A mudança ocorre em meio à redução das chuvas no país, o que compromete os níveis dos reservatórios das hidrelétricas. Com menos água disponível, o sistema elétrico passa a depender mais das usinas termelétricas, que possuem custo de produção mais elevado — refletido no valor final da energia.

Diante desse cenário, a Neoenergia Pernambuco alerta para a necessidade de uso mais eficiente da eletricidade, destacando que pequenas mudanças no dia a dia podem reduzir significativamente o impacto financeiro.
Entre os principais vilões do consumo está o ar-condicionado. A recomendação é manter a temperatura entre 23°C e 25°C e utilizar funções automáticas para desligamento durante a madrugada. Equipamentos com tecnologia inverter são mais econômicos e evitam picos de energia. A limpeza frequente dos filtros também ajuda no desempenho.
O chuveiro elétrico, outro item que pesa na conta, pode consumir menos ao ser utilizado na posição “verão”. Reduzir o tempo de banho e desligar o aparelho durante o uso de sabonete são práticas que contribuem para a economia. Sempre que possível, sistemas de aquecimento solar são alternativas mais eficientes.
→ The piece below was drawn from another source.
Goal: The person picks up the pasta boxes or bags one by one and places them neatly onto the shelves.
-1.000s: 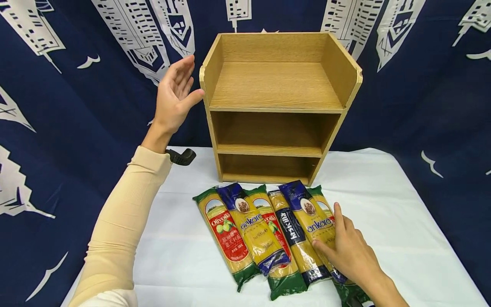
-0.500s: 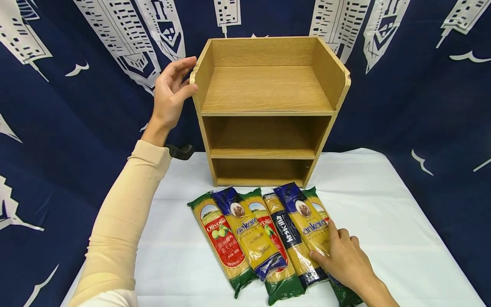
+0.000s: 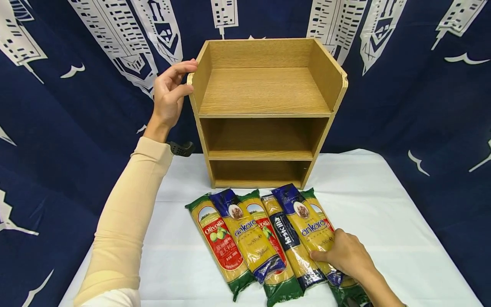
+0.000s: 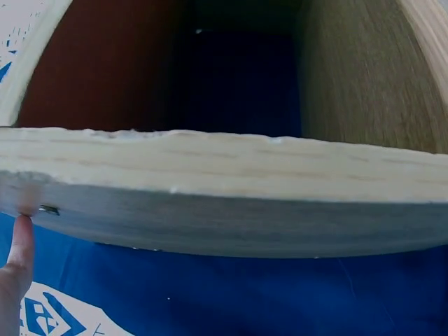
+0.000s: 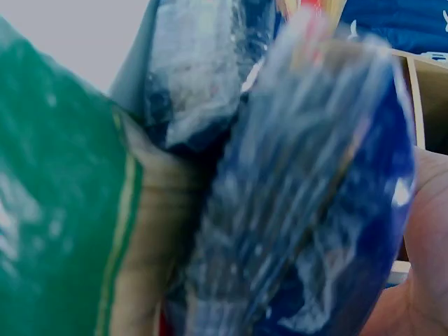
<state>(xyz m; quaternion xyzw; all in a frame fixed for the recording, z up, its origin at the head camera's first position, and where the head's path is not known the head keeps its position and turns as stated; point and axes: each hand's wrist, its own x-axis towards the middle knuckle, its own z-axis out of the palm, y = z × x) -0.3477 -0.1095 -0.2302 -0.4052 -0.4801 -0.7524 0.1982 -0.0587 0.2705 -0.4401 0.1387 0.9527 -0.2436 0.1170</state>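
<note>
"Where's the rightmost ankara packet relative to the right grip?"

"Within it: thumb along its left edge, fingers curled at its right, grasping the lower half. The top end points toward the shelf unit, and a green-ended packet lies beneath."

"And the left grip?"

"Loosely extended, fingertips on the shelf unit's left side."

So the shelf unit sits upper middle of frame, curtain right behind it. Pasta packets overlap on the table, lower middle, just in front. Left hand is at the unit's upper left side, right hand on the packets, lower right.
</note>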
Na cozinha, a geladeira exige atenção. Evitar abrir a porta com frequência, não guardar alimentos quentes e manter a vedação em bom estado ajudam a diminuir o gasto energético. O posicionamento correto, com espaço para ventilação, também faz diferença.
Já na iluminação, a orientação é aproveitar ao máximo a luz natural e substituir lâmpadas tradicionais por modelos de LED, que podem economizar até 40% de energia e têm maior durabilidade.
Com a bandeira amarela em vigor, especialistas reforçam que o consumo consciente não apenas reduz a conta no fim do mês, mas também contribui para o equilíbrio do sistema elétrico nacional. A tendência é que o cenário siga dependendo das condições climáticas, o que pode trazer novos reajustes nos próximos meses.